In the United States, both federal (nationwide) and state governments regulate franchising. The primary federal law governing franchising is the Federal Trade Commission’s Franchise Rule. This rule requires franchisors to provide a Franchise Disclosure Document (FDD) to potential franchisees at least 14 days before they pay any money or sign an agreement.

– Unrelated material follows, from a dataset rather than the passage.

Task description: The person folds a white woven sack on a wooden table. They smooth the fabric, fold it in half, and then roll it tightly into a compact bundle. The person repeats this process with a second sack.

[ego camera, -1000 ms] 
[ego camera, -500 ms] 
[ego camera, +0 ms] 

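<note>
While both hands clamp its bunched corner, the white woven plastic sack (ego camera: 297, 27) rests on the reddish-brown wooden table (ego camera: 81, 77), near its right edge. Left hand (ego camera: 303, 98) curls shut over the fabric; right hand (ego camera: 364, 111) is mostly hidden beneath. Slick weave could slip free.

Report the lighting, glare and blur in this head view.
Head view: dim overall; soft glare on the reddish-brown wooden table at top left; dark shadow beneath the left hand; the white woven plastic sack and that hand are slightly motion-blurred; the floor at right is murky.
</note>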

In addition to federal law, many states have their own franchise or ‘business opportunity’ laws, which can be more stringent than federal requirements. However, if you have:

  • a Franchise Disclosure Document that complies with the Franchise Rule; and
  • a registered U.S. federal trademark.

Then you can begin offering your franchise in 30 states and the District of Columbia (these are the “Non-Registration States”). However, some of the remaining states require your FDD to be filed (or a notice be filed) before your franchise can be sold in that state (these are the “Filing States”). Others require your FDD to be registered and approved with the local state regulator (these are the “Registration States”). These filings and registrations must be renewed annually.

TypeStates
Non-Registration StatesAlabama, Alaska, Arizona, Arkansas, Colorado, Delaware, D.C., Georgia, Idaho, Iowa, Kansas, Louisiana, Maine, Massachusetts, Mississippi, Missouri, Montana, Nevada, New Hampshire, New Jersey, New Mexico, North Carolina, Ohio, Oklahoma, Oregon, Pennsylvania,  South Carolina, Tennessee, Vermont, West Virginia, Wyoming, and D.C.
Filing StatesConnecticut, Florida, Kentucky, Michigan, Nebraska, South Dakota, Texas, Utah
Registration StatesCalifornia, Hawaii, Illinois, Indiana, Maryland, Minnesota, New York, North Dakota, Rhode Island, Virginia, Washington, Wisconsin

What is a Franchise Disclosure Document?

Franchising requires a significant investment from a potential franchisee, so the Federal Trade Commission published the Franchise Rule in 1978 to act as a protective measure for franchisees. It requires franchisors to give potential franchisees a disclosure document that covers matters such as the franchisor’s:

  • background and business experience;
  • financial position and litigation history;
  • fees to grant the franchise, and ongoing costs for the franchisee to own a franchise;
  • key contracts; and
  • existing franchises and the details of other franchisees (so the potential franchisee can ask questions about running a franchise).
Continue reading this article below the form
Loading form

Do I Need a U.S. Trademark?

No, the Franchise Rule does not require a franchisor to have a U.S. federal trademark. However, if a franchisor does not have a U.S. federal trademark, then the franchisor will be faced with more compliance obligations under state law. 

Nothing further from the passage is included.